■ Data segment:

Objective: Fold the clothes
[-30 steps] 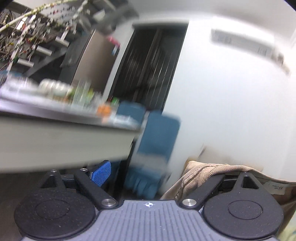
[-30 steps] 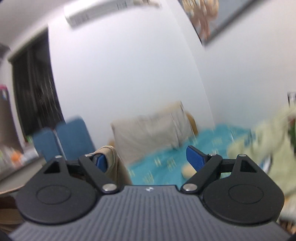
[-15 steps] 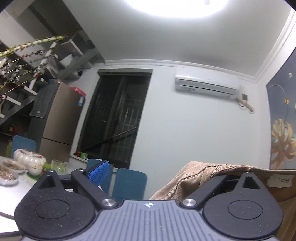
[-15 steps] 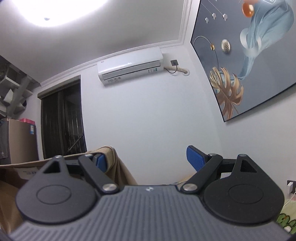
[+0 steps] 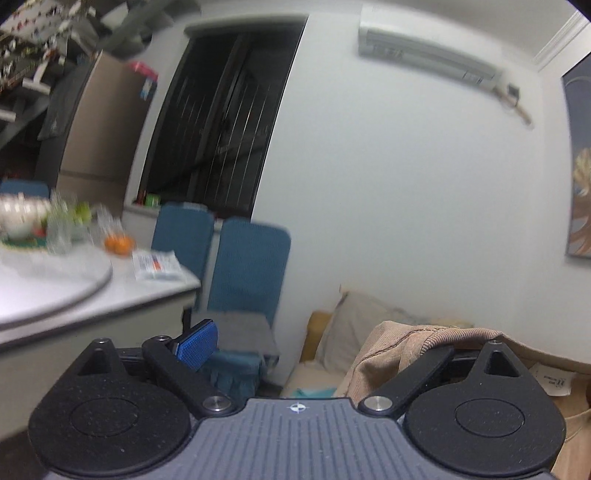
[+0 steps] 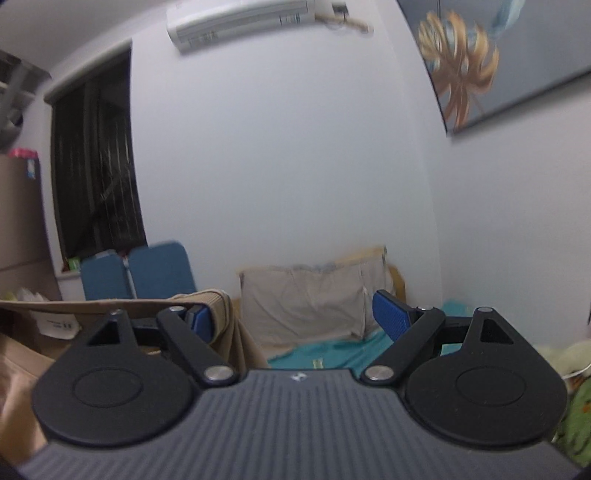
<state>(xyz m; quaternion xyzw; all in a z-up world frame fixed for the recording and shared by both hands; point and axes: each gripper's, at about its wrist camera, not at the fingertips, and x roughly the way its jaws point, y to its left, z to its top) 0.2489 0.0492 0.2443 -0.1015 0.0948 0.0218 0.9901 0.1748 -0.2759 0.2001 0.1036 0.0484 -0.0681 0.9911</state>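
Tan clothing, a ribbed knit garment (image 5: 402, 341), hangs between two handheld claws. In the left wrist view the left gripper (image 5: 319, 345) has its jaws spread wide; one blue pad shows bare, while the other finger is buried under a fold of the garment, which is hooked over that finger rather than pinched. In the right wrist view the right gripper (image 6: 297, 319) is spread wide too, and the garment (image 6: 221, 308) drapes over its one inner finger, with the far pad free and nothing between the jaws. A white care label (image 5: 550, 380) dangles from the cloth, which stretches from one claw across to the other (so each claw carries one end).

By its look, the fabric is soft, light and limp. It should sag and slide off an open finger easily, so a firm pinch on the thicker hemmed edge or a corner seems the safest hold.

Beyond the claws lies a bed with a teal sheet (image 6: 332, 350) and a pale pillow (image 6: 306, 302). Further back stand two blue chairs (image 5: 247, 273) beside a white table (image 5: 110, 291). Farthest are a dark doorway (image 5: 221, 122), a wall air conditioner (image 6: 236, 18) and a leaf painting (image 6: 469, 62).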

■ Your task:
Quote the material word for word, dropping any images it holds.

■ Solved problem:
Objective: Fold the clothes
[-30 steps] 
[-30 steps] 
[-15 steps] 
[-15 steps] 
[+0 steps] 
[+0 steps] 
<state>(xyz m; quaternion xyzw; all in a z-up world frame fixed for the recording and shared by both hands; point and axes: each gripper's, at about its wrist camera, not at the fingertips, and x roughly the way its jaws point, y to its left, z to its top) 0.2489 0.0492 0.2443 -0.1015 0.0948 0.0218 0.9901 0.1748 -0.2759 0.2001 0.1036 0.0484 -0.0681 0.9911</state>
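Tan clothing, a ribbed knit garment (image 5: 402, 341), hangs between two handheld claws. In the left wrist view the left gripper (image 5: 319, 345) has its jaws spread wide; one blue pad shows bare, while the other finger is buried under a fold of the garment, which is hooked over that finger rather than pinched. In the right wrist view the right gripper (image 6: 297, 319) is spread wide too, and the garment (image 6: 221, 308) drapes over its one inner finger, with the far pad free and nothing between the jaws. A white care label (image 5: 550, 380) dangles from the cloth, which stretches from one claw across to the other (so each claw carries one end).

By its look, the fabric is soft, light and limp. It should sag and slide off an open finger easily, so a firm pinch on the thicker hemmed edge or a corner seems the safest hold.

Beyond the claws lies a bed with a teal sheet (image 6: 332, 350) and a pale pillow (image 6: 306, 302). Further back stand two blue chairs (image 5: 247, 273) beside a white table (image 5: 110, 291). Farthest are a dark doorway (image 5: 221, 122), a wall air conditioner (image 6: 236, 18) and a leaf painting (image 6: 469, 62).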

No further output is required for this exercise.